I'm thinking that discovery probably only happens if you plop the little rascal in front of the tube and then take an eight-hour nap; and you repeat that for the first...say, 18 months of Junior's life. To buy yourself a 24-minute break from the insanity that is your life when you're raising twin toddlers....not so much. I'll take my chances on the ADD-thing.

Finally, unable to put up with this nonsense any longer, and unwilling to pay their own blood-sucking lawyers any more money to fight it, the Baby Einstein company will refund $15.99 for up to four Baby Einstein DVDs per household, bought between June 5, 2004, and September 5, 2009, and returned to the company.

First, this pisses me off because I'm sure I bought most of mine before June 5, 2004. More importantly, though, since I would never even think of trying to return them, how in the hell did they come up with that arbitrary date? I'm sure there's some legalistic reason. Either that or, maybe before June 5, 2004 the videos did make kids geniuses, in which case maybe mine have a fighting chance to be smarter than me after all.
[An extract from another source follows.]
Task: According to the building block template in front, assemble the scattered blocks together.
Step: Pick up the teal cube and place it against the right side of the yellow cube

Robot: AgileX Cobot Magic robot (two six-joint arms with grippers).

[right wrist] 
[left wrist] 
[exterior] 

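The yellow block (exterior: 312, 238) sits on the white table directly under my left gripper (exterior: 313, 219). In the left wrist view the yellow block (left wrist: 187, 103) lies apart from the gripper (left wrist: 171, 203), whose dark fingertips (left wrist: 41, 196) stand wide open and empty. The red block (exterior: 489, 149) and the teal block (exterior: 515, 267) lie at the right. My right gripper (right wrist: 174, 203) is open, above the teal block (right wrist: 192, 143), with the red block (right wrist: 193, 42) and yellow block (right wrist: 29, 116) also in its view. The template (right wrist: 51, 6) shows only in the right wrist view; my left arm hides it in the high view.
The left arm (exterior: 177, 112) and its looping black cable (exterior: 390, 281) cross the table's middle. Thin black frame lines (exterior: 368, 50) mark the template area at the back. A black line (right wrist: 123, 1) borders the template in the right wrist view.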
The founder and president of Brainy Baby, Dennis Fedoruk, said in an email message to the New York Times that he was unaware of Baby Einstein’s refund announcement and could not offer further comment. I'm guessing what went unsaid in the email was something along the lines of, "I ain't givin' nothing back!"
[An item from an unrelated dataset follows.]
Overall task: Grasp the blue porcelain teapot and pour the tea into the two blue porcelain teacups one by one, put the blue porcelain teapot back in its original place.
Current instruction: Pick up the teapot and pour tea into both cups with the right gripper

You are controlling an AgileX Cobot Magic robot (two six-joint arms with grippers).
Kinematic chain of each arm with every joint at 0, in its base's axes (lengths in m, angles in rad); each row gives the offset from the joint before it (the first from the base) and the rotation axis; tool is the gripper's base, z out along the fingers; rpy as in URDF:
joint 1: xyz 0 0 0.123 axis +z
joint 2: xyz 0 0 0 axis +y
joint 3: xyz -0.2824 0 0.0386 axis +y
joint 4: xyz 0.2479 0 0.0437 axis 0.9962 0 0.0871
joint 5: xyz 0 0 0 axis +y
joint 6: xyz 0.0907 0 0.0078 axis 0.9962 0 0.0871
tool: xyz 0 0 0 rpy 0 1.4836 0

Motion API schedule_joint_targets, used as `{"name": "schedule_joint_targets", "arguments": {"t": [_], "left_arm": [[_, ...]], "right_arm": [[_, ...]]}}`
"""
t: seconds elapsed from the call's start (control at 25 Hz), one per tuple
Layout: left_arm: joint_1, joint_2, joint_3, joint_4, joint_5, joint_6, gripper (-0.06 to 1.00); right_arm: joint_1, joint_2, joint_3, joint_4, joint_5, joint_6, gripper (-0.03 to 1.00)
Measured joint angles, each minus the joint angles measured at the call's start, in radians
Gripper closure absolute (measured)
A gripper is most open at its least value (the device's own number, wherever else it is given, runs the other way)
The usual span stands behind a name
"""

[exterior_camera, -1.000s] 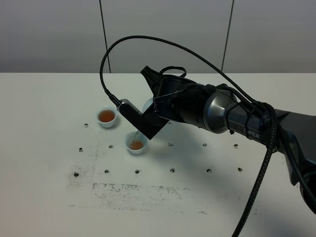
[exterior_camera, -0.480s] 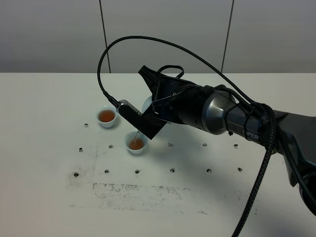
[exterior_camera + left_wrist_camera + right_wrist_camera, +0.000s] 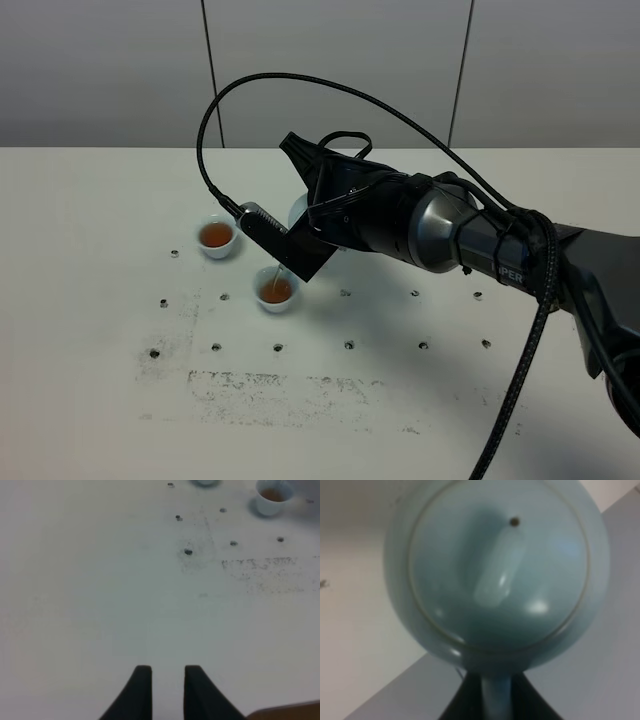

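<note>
My right gripper (image 3: 318, 215) reaches across the table and is shut on the loop handle of the blue porcelain teapot (image 3: 298, 212). In the exterior view the teapot is tilted and mostly hidden behind the gripper and wrist camera. A thin stream of tea falls into the near teacup (image 3: 277, 290), which holds amber tea. The far teacup (image 3: 217, 237) also holds tea. In the right wrist view the teapot's lid and knob (image 3: 500, 570) fill the frame, with the handle between my gripper (image 3: 492, 692). My left gripper (image 3: 167, 680) is empty, its fingers close together, low over bare table.
The white table (image 3: 110, 400) has rows of small screw holes and a scuffed dark patch (image 3: 290, 385) in front. A thick black cable (image 3: 530, 350) loops over the right arm. In the left wrist view the near teacup (image 3: 272, 497) stands far off.
The right gripper has shifted slightly left and up with the teapot tilted a little more. Tea keeps streaming into the near cup. The left arm has not moved.
</note>
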Motion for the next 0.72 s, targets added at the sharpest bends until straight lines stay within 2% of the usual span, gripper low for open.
{"name": "schedule_joint_targets", "arguments": {"t": [0.72], "left_arm": [[0.0,0.0,0.0,0.0,0.0,0.0,0.72]], "right_arm": [[0.0,0.0,0.0,-0.035,-0.008,0.0,0.91]]}}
Allowing parents to exchange their video for a different title, receive a discount coupon, or get $15.99 each for up to four returned DVDs, requires no receipt, and extends until next March 10th.

If Disney thinks this is going to satisfy the lawyers, however, take a listen to another yenta with too much time on her hands: “When attention got focused on this issue a few years ago, a lot of companies became more cautious about what they claimed,” said Vicky Rideout, vice president of something called the Kaiser Family Foundation. “But even if the word ‘education’ isn’t there, there’s a clear implication of educational benefits in a lot of the marketing.”

Uh-oh. Sounds like these Kaiser lunatics are still planning on suing. True, the Baby Einstein Web site does still describe its videos with phrases like “reinforces number recognition using simple patterns” or “introduces circles, ovals, triangles, squares and rectangles.” But who gives a shit? If you're dumb enough to believe that somehow a video is going to - presumably through osmosis or some other metamorphosis that you don't understand - transform your kid into a genius, then you deserve whatever you get.

Apparently, though, these people in these organizations challenging the videos really think they are fighting a public health issue. “My impression is that parents really believe these videos are good for their children, or at the very least, not really bad for them,” Kaiser's Rideout said. “To me, the most important thing is reminding parents that getting down on the floor to play with children is the most educational thing they can do.”

Thank God Rideout was there to remind us.